Первой его увидела Наташа.
– Вон идёт ваш отвергнутый муж, – бросила она через плечо, но даже в ее голосе слышалось явное облегчение. А я – когда все вскочили с места, чтобы убедиться в этом, когда папа, оказавшийся у окна первым, выдохнул удовлетворённо: «Идёт», – я осталась сидеть на продавленной кровати, не позволяя себе подняться. В том, чтобы дежурить сейчас вместе с остальными возле окна, толкаясь локтями, дышать друг другу в затылок и наблюдать, как увеличивается в размерах Серёжина одинокая фигура на том берегу, не было никакого смысла. Они уже заметили его, это именно он, он возвращается, всё хорошо. Я не пойду.

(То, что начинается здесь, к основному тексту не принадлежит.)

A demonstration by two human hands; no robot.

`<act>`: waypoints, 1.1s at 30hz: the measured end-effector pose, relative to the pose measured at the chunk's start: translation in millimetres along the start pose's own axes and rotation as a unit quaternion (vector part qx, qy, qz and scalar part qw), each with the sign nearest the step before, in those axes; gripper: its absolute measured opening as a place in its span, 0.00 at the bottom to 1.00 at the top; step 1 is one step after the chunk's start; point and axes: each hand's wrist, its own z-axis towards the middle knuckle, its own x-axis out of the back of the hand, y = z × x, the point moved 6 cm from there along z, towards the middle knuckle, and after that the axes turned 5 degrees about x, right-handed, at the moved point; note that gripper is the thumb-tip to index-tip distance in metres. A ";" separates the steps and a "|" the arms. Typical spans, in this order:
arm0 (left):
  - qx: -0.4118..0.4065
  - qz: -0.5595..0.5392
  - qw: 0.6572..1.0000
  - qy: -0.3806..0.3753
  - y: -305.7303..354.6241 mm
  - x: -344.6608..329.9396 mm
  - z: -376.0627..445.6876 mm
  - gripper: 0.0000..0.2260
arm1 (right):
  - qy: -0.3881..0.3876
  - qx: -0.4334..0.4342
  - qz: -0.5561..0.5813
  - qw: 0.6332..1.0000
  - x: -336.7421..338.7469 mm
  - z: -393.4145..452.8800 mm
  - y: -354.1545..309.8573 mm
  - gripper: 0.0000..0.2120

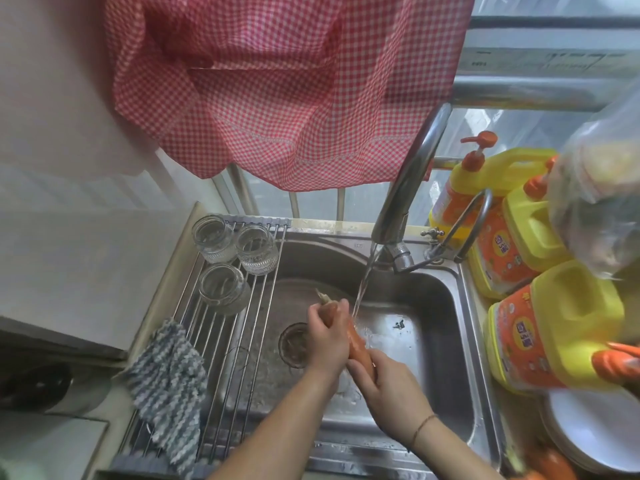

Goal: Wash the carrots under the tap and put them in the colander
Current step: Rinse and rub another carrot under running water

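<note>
**Carrot under the stream, both hands on it**

Nearest, at 5 o'clock, a white colander or bowl (602,431) sits on the desk (which of the two I cannot tell), with more carrots (550,462) just beside its near rim; nothing shows inside it.

At the centre, over the sink (433,306), the right hand (384,393) curls its grip round the lower end of the carrot (358,344), and the left hand (327,341) wraps the upper end, near the stalk. The water stream (362,289) from the tap (405,202) lands on the bare middle stretch. To wash well, I would turn the carrot while one hand rubs along it, so that every side meets the water, and keep it low to limit splashing.

At 9 o'clock, three glass jars (235,254) stand on the wire rack (221,341), apparently empty. At 3 o'clock, yellow detergent bottles (540,327) crowd the desk.
</note>
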 end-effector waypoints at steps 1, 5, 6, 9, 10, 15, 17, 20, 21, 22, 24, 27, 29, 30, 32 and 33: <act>0.009 0.002 1.000 0.009 0.9 0.7 3.4 0.21 | -0.007 0.002 0.029 1.000 -0.9 0.2 -1.0 0.15; 0.131 -0.184 0.969 -0.096 -4.1 -8.9 8.8 0.23 | -0.097 -0.074 0.364 0.924 -6.4 -2.3 5.3 0.17; 0.170 -0.251 0.945 -0.124 -4.8 -13.7 5.9 0.21 | -0.129 -0.094 0.435 0.886 -7.3 -4.0 6.5 0.17; 0.167 -0.332 0.919 -0.128 -7.5 -22.3 3.3 0.16 | -0.203 -0.124 0.464 0.853 -3.8 -4.8 8.2 0.17; 0.148 -0.328 0.926 -0.111 -7.4 -23.5 4.8 0.16 | -0.206 -0.135 0.435 0.866 -2.1 -1.2 9.7 0.16; 0.107 -0.323 0.939 -0.044 -3.4 -27.5 12.9 0.11 | -0.043 -0.105 -0.019 0.993 21.3 29.8 6.2 0.14; 0.099 -0.319 0.941 -0.061 -2.2 -29.7 12.8 0.06 | -0.009 -0.109 -0.128 0.986 26.0 35.7 -2.7 0.13; 0.070 -0.265 0.955 -0.116 1.5 -33.0 13.4 0.14 | -0.026 -0.111 -0.098 0.989 24.0 41.9 -6.8 0.09; 0.062 -0.254 0.957 -0.130 3.1 -32.6 14.4 0.16 | -0.049 -0.107 -0.070 0.991 22.6 43.3 -6.9 0.06; 0.061 -0.250 0.955 -0.146 2.9 -31.8 16.1 0.17 | -0.071 -0.112 -0.027 0.991 20.7 44.3 -5.7 0.03; 0.076 -0.258 0.945 -0.187 1.3 -32.3 15.4 0.15 | -0.108 -0.165 0.093 0.976 15.0 41.4 1.8 0.05; 0.107 -0.302 0.914 -0.248 -9.5 -34.5 11.7 0.20 | -0.184 -0.249 0.259 0.915 -1.6 27.3 9.5 0.08; 0.121 -0.349 0.884 -0.287 -16.9 -34.7 11.5 0.25 | -0.234 -0.281 0.352 0.861 -12.0 15.8 9.8 0.08; 0.121 -0.370 0.867 -0.312 -16.8 -34.4 11.1 0.26 | -0.254 -0.293 0.390 0.835 -15.7 11.5 9.5 0.09; 0.108 -0.372 0.853 -0.350 -12.7 -35.8 10.3 0.24 | -0.264 -0.307 0.427 0.809 -18.5 8.6 10.1 0.11; 0.100 -0.344 0.869 -0.342 -11.7 -37.4 12.3 0.23 | -0.252 -0.309 0.423 0.814 -18.4 11.2 12.2 0.12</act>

Прошло добрых двадцать минут, прежде чем входная дверь распахнулась и он появился на пороге – с тем же чужим, недовольным выражением лица, с каким собирался в дорогу, словно эти три с лишним часа нашего взволнованного ожидания, полностью изменившие наше собственное настроение, никак не повлияли на него, как будто для него их не существовало. Можно было предположить даже, что он вообще никуда не уходил, а просто пять минут простоял за дверью, – если бы только не одно обстоятельство, бросившееся нам в глаза немедленно, стоило ему войти. Руки у него были совершенно пусты. Ни ружья, ни патронташа, ни рюкзака с патронами у него с собой больше не было.